His administration has pushed for inclusive and transformative government that saw him release political prisoners, appointed women to key roles in his administration, appointment of a former opposition leader to lead the country’s electoral body and brought an end to Ethiopia’s decades of war with neighboring Eritrea.
Yet his reforms, though progressive minded, had scuttled the ethnic loyalty that existed before his assumption into office and which forced the resignation of his predecessor. The recent coup attempt seemed more of a fightback than a desperation for power. The country houses nine different independent ethnic regions, with Oromia and Amhara having the largest population.
Experts argue that the Prime Minister’s frenetic zest to transform the country would require a synergy between wisdom and vision. How well the Prime Minister fares in the coming days would be determinative of his government’s ability to comb the two perfectly, especially with the country’s crucial election lurking around next year.
BBC’s Africa Editor, Fergal Keane wrote:
Now after an alleged coup attempt against the Amhara regional government which killed his army chief of staff and close ally, General Seare Mekonnen, Mr Abiy’s position and the future of his reforms look much less secure.
The alleged instigator of the coup was shot dead and a wave of arrests followed. But nobody with any knowledge of Ethiopia believes this is the end of the matter.

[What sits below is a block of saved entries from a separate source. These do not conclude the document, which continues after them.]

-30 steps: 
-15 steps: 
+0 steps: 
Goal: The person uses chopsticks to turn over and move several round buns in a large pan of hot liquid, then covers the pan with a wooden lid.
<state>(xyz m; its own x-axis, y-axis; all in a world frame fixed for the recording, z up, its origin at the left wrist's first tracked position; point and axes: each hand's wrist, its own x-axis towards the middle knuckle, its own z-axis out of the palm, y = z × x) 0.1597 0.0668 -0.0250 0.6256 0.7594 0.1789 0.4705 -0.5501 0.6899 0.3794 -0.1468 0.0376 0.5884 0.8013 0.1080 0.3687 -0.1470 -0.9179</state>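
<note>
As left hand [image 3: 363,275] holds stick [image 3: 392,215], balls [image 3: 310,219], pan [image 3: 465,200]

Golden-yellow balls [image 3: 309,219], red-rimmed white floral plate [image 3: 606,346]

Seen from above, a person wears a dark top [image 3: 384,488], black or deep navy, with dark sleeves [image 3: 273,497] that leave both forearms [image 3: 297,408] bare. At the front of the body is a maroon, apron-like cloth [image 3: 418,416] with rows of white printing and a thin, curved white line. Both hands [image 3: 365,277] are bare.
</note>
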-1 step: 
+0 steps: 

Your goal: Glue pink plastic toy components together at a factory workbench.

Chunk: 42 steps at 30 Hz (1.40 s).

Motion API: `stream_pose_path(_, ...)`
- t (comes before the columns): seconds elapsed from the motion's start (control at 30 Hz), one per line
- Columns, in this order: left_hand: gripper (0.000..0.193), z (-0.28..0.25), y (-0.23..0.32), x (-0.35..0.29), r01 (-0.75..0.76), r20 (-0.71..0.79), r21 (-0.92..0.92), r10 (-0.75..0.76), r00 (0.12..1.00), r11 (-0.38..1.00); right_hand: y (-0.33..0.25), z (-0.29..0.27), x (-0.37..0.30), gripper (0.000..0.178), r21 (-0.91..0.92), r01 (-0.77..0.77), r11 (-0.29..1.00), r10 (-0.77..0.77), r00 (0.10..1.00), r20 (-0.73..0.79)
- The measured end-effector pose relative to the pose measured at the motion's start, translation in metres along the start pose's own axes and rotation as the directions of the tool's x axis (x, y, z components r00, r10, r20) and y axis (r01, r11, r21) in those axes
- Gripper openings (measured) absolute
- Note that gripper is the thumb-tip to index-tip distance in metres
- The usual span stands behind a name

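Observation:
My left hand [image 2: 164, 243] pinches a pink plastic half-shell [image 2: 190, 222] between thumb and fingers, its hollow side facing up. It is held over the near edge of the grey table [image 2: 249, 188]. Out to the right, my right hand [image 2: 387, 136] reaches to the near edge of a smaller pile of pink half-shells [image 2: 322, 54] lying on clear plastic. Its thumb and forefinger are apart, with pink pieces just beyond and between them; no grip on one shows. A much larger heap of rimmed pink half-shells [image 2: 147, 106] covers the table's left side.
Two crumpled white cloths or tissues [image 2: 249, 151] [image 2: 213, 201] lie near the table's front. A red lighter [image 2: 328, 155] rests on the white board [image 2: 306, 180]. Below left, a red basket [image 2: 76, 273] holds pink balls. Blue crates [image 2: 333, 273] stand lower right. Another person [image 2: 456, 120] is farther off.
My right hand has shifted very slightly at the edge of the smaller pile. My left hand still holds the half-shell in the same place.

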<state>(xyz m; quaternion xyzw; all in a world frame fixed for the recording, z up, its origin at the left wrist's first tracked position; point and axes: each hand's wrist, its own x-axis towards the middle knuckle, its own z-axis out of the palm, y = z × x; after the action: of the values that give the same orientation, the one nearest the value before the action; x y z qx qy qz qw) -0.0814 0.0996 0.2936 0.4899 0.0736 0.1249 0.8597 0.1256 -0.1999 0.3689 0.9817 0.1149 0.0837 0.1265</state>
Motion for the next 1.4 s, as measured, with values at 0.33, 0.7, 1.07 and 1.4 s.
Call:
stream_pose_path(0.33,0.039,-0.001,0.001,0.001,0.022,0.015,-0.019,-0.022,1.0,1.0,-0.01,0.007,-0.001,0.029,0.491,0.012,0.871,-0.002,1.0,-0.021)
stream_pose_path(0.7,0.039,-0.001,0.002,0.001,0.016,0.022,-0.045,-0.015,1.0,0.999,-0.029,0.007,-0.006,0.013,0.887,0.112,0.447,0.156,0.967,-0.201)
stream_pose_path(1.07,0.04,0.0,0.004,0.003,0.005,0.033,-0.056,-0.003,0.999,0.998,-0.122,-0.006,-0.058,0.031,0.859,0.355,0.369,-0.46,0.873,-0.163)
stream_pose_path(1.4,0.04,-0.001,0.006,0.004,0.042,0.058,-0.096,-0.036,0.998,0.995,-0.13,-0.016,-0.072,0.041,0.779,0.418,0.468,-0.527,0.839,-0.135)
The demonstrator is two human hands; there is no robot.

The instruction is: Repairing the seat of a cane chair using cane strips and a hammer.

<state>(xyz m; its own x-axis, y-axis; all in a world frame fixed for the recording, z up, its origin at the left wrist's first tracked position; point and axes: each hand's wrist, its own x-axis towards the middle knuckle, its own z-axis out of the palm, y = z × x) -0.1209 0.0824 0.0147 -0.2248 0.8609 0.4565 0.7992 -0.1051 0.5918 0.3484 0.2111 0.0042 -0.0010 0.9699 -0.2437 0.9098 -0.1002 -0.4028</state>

With nearly 2.5 million people displaced by ethnic violence and deep divisions within the ruling EPRDF coalition, Mr. Abiy is acutely vulnerable. He is to some extent a victim of his own reformist zeal.
The Prime Minister needs little opinion on what it takes to cope among people of variegated interests. He was born to a Muslim father and a Christian mother on 15 August 1976, while he also served as a United Nations peacekeeper in Rwanda in 1995, shortly after the genocide that rocked the country.
More of such experiences would be needed in the coming days if he’s hoping to keep the country out and about again. Beyond massive arrests and clampdown on perceived instigators of the coup, his government also needs to launch an investigation into factors that aided the coup in the first place.
In the meantime, it is unlikely the coup attempt would wane Abiy Ahmed popularity and goodwill among the populace.
A concern for all
Ethiopia’s recent situation presents a microscopic view of Africa’s deeply-rooted inter-ethnic crisis. Long-standing ethnic tensions are rife in Africa, waiting to rare their ugly heads at the slightest opportunity. In Cameroon, deadly fight between English and French speaking regions of the country remains an issue, leading to the death of many and threatening democratic development.
In Nigeria, the situation is the same. Battle for political positions are often interpreted along sectional lines. The country’s bloody civil war that lasted between 1967-1970 is a clear-cut evidence.
This often represents a major challenge to the continent’s push for development. Poverty is growing at the thick of every second in the continent, while demands for democratic, people-driven leadership are going through the roof.
Little progress has been seen in all of this due to the deeply-rooted inter-ethnic crisis ravaging the continent. This, to a large extent has stifled collective nationalism and promoted ethnic nationalism.